Avec l'émergence des prisons, l'on assiste à la naissance d'un dispositif très particulier: le panoptique. Dispositif architectural qui consiste à construire les prisons de manière circulaire avec, au milieu, une tour centrale permettant de surveiller les captifs, le panoptique permet de surveiller et de donner - surtout - l'illusion d'être surveillé en permanence. Permettant de garder un œil sur les prisonniers sans être vu, ces derniers développent un sentiment d'obéissance puisqu'ils ont l'impression d'être constamment épiés. Ainsi, la culpabilisation entraîne la normalisation.

Au Maroc, les panoptiques existent. Loin des prisons et des pensionnats; ils sont partout. Véritable composants de l'espace public, nous les appelons: "L'Hadya". C'est le regard d'autrui. Le regard inquisiteur. Le voyeurisme de notre société qui nous donne l'impression d'être épiés et surveillés partout, tout le temps. Le regard de l'autre est un regard inquisiteur puisque jugeur. Que nous soyons "déviants" ou pas par rapport à telle ou telle situation, nous ne le serons que par rapport aux yeux d'untel ou d'untel: un voisin, un ami, un membre de la famille, un collègue, un directeur des ressources humaines ou des camarades dans une salle de jeu.

L'Hadya mène à la délation et aux vendettas, nous l'avons vu. Elle est le véritable problème de cette polémique des "déjeûneurs".

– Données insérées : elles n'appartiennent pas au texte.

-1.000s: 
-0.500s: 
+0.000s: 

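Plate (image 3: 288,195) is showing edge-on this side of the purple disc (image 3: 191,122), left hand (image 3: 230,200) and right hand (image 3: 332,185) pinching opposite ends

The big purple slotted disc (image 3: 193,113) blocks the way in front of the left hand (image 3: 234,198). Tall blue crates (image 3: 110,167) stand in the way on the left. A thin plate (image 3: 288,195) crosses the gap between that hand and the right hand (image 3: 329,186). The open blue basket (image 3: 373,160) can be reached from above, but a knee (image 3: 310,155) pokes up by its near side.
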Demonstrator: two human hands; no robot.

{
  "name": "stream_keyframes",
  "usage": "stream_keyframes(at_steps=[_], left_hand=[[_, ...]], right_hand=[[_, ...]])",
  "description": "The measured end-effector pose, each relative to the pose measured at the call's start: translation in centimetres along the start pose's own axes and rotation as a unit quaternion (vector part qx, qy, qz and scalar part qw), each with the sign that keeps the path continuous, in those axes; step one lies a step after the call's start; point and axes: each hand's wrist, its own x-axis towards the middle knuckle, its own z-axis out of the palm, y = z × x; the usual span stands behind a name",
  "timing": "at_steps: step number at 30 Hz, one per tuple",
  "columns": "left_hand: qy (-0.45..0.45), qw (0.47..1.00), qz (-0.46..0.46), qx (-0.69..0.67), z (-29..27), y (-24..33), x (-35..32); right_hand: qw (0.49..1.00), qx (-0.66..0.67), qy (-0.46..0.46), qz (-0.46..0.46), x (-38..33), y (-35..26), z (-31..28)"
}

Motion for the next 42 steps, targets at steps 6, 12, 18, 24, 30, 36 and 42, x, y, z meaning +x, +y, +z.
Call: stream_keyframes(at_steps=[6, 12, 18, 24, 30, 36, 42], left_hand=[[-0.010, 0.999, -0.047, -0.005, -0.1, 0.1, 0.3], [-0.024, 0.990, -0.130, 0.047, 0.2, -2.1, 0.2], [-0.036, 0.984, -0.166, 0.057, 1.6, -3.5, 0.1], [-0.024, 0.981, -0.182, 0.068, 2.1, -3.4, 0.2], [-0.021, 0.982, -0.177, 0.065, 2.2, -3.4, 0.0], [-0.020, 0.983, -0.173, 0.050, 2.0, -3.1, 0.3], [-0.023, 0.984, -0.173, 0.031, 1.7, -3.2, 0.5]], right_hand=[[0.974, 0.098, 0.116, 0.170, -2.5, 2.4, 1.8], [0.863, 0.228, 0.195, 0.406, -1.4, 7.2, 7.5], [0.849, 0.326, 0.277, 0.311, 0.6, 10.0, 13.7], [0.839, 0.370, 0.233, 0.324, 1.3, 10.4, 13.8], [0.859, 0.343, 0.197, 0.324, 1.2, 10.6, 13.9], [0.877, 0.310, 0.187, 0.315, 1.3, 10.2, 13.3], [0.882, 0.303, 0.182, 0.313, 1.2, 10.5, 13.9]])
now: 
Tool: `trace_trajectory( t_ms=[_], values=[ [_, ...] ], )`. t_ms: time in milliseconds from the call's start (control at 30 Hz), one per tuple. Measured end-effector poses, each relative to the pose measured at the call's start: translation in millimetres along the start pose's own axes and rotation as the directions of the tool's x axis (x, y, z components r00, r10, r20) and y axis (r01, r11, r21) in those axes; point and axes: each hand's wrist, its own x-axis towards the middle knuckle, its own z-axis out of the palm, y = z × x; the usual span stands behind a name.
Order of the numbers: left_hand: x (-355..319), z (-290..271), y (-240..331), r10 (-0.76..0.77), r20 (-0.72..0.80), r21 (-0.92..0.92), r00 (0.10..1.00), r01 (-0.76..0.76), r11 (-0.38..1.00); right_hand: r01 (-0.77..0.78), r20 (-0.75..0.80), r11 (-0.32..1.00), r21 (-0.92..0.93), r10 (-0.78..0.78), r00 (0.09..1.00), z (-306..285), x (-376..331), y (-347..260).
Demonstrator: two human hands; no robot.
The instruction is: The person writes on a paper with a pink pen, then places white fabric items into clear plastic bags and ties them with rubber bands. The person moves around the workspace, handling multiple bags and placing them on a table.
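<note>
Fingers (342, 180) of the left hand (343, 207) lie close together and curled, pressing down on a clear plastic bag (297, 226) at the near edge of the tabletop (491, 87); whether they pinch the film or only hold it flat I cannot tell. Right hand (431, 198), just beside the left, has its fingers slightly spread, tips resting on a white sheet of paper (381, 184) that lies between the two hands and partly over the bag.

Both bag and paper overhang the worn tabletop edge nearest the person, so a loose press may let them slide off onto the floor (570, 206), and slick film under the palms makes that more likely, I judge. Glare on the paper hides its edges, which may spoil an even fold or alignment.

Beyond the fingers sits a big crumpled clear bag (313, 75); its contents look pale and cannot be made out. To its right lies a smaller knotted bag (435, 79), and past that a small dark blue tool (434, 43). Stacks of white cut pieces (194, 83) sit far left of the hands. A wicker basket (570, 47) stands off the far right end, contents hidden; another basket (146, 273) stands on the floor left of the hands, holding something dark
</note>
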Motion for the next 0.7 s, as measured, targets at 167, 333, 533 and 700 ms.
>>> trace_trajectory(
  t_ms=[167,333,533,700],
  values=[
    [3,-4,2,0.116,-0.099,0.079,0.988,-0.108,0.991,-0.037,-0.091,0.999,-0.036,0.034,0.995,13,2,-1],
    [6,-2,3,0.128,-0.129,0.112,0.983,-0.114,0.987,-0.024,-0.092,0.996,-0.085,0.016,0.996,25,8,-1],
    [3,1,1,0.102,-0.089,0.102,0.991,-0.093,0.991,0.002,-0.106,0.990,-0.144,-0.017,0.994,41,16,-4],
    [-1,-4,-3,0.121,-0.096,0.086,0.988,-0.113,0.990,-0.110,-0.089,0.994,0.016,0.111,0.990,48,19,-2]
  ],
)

Si les prisons ont pour but de redresser les corps en privant les individus de leurs droits par l'isolement et de démontrer le pouvoir du châtieur (ici, l'État) sur le châtié (le criminel), le châtiment public, malheureusement encore présent au Maroc, est un droit que la société civile s'est exclusivement et honteusement approprié; le jeune homme de Marrakech, roué de coups, ls couple homosexuel lynché à Beni Mellal, les filles en jupes poursuivies à Inzegane nous le prouvent encore et encore...

Enfin, c'est à la société de changer. Cela ne sert à rien de retirer des articles ou d'en rajouter d'autres sur les codes pénaux et les Constitutions si le résultat reste le même. Nous devons faire évoluer nos mentalités, les textes ne seront que le reflet de celles-ci. Et pour faire évoluer nos mentalités, nous devons nous défaire une fois pour toute de tous les actes de délations, de voyeurisme et de "self-made-justice". Nous devons détruire les panoptiques.